Updated for filing 2021 tax returns
When disasters happen, taxpayers often have access to certain kinds of tax relief. On the federal level, taxpayers have access to certain types of tax relief if the event is a declared disaster.
What is a “declared disaster?”
A declared disaster is an event that causes enough damage that a state requires federal aid.
How is an event declared a major disaster?
Once the event takes place, the state affected assesses the damage and determines if there are enough resources to respond. If not, the state determines what kind of federal assistance is needed, and submits a request to the President of the United States. If the president agrees, they declare the event a major disaster, and federal aid is sent.
To determine who qualifies for aid, disaster areas are designated, typically by county. Any individuals who live or runs a business in a disaster area qualify for relief and are referred to as affected taxpayers.
Taxpayers are also considered “affected” if records necessary to meet a filing or payment deadline postponed during the relief period are located in a covered disaster area.
What sort of tax relief can I get during or after a declared disaster?
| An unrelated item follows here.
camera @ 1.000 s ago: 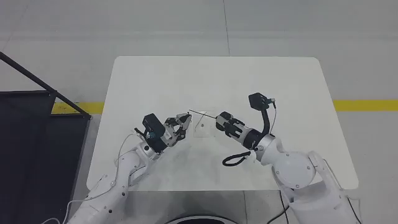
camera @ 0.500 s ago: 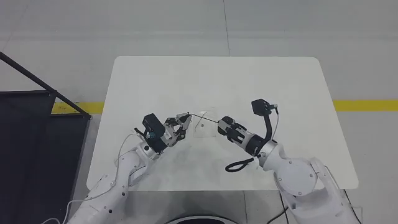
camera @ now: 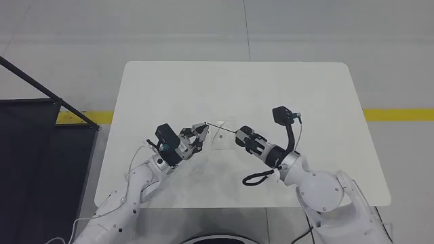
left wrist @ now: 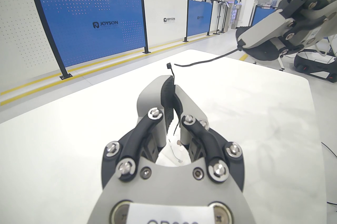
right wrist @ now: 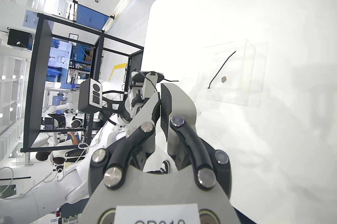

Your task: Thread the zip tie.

Tax relief includes automatic filing deadline extensions for individuals and businesses, deferred penalties, deferred taxes, deductions for disaster-related losses, and more. The type of aid will depend on the type of disaster and the ways it has affected the community.
Which states and counties currently have tax deadline extensions?
The IRS typically provides a window for deadline extensions; any deadline that falls in that window usually gets pushed to the last day of the window. For example, if the IRS has a window from January 1 to May 15, most tax deadlines that fall between those dates will be pushed to May 15.